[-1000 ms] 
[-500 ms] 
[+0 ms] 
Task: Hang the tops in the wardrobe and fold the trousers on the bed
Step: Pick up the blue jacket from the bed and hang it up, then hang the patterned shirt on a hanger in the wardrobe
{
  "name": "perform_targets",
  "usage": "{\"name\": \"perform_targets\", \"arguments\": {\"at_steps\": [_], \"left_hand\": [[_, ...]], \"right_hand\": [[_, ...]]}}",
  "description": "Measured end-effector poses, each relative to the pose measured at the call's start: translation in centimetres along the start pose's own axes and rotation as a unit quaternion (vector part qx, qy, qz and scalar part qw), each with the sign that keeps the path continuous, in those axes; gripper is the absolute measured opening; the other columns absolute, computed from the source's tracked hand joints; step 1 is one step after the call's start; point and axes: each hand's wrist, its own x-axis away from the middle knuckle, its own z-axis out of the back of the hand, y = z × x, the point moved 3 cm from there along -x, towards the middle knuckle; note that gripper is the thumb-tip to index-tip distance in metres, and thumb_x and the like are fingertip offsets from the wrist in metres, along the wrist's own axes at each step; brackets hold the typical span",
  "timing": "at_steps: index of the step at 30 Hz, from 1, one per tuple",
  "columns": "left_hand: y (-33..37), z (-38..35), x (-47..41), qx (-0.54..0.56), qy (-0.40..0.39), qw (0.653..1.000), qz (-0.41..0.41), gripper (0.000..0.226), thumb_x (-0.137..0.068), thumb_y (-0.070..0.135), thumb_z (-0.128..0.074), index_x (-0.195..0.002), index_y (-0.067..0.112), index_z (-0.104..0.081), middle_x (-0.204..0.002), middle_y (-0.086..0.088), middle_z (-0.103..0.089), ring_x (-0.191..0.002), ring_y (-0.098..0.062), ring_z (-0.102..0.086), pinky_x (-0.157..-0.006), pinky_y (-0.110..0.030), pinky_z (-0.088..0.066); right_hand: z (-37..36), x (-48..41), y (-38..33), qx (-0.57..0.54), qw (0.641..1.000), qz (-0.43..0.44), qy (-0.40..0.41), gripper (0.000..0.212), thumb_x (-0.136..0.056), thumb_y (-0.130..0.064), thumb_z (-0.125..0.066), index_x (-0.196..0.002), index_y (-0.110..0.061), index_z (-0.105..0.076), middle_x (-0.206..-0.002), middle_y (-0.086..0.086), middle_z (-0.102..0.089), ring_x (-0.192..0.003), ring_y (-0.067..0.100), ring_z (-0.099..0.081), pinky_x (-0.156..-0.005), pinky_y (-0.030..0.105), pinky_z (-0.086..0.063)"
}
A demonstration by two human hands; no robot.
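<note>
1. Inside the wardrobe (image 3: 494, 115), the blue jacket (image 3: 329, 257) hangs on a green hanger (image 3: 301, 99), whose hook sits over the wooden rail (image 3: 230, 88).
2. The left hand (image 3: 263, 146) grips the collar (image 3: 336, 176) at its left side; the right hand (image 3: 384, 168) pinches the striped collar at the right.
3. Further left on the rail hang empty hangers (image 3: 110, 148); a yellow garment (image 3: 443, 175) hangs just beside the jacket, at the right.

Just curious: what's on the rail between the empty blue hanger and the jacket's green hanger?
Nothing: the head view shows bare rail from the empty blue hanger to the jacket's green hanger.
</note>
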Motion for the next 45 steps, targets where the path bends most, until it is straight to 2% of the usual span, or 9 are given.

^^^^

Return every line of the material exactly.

COMPLETED TASK =
[-1000 ms] 
[-500 ms] 
[+0 ms] 
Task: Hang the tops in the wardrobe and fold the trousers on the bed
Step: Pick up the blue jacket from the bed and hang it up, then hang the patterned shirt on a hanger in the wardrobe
{
  "name": "perform_targets",
  "usage": "{\"name\": \"perform_targets\", \"arguments\": {\"at_steps\": [_], \"left_hand\": [[_, ...]], \"right_hand\": [[_, ...]]}}",
  "description": "Measured end-effector poses, each relative to the pose measured at the call's start: translation in centimetres along the start pose's own axes and rotation as a unit quaternion (vector part qx, qy, qz and scalar part qw), each with the sign that keeps the path continuous, in those axes; gripper is the absolute measured opening; the other columns absolute, computed from the source's tracked hand joints; step 1 is one step after the call's start; point and axes: each hand's wrist, its own x-axis away from the middle knuckle, its own z-axis out of the back of the hand, y = z × x, the point moved 3 cm from there along -x, towards the middle knuckle; note that gripper is the thumb-tip to index-tip distance in metres, and thumb_x and the like are fingertip offsets from the wrist in metres, along the wrist's own axes at each step; brackets hold the typical span",
  "timing": "at_steps: index of the step at 30 Hz, from 1, one per tuple",
  "columns": "left_hand: y (-33..37), z (-38..35), x (-47..41), qx (-0.54..0.56), qy (-0.40..0.39), qw (0.653..1.000), qz (-0.41..0.41), gripper (0.000..0.226), thumb_x (-0.137..0.068), thumb_y (-0.070..0.135), thumb_z (-0.128..0.074), index_x (-0.195..0.002), index_y (-0.067..0.112), index_z (-0.104..0.081), middle_x (-0.204..0.002), middle_y (-0.086..0.088), middle_z (-0.103..0.089), ring_x (-0.191..0.002), ring_y (-0.098..0.062), ring_z (-0.102..0.086), pinky_x (-0.157..-0.006), pinky_y (-0.110..0.030), pinky_z (-0.088..0.066); right_hand: z (-37..36), x (-48..41), y (-38..33), qx (-0.57..0.54), qw (0.641..1.000), qz (-0.43..0.44), qy (-0.40..0.41), gripper (0.000..0.212), thumb_x (-0.136..0.056), thumb_y (-0.130..0.064), thumb_z (-0.125..0.066), index_x (-0.196..0.002), index_y (-0.110..0.061), index_z (-0.105..0.076), middle_x (-0.206..-0.002), middle_y (-0.086..0.086), middle_z (-0.102..0.089), ring_x (-0.192..0.003), ring_y (-0.067..0.100), ring_z (-0.099..0.081), pinky_x (-0.156..-0.005), pinky_y (-0.030..0.105), pinky_z (-0.086..0.063)"
}
A demonstration by two human hands; no robot.
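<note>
1. Inside the wardrobe (image 3: 494, 115), the blue jacket (image 3: 329, 257) hangs on a green hanger (image 3: 301, 99), whose hook sits over the wooden rail (image 3: 230, 88).
2. The left hand (image 3: 263, 146) grips the collar (image 3: 336, 176) at its left side; the right hand (image 3: 384, 168) pinches the striped collar at the right.
3. Further left on the rail hang empty hangers (image 3: 110, 148); a yellow garment (image 3: 443, 175) hangs just beside the jacket, at the right.

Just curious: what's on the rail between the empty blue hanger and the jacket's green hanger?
Nothing: the head view shows bare rail from the empty blue hanger to the jacket's green hanger.
</note>
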Motion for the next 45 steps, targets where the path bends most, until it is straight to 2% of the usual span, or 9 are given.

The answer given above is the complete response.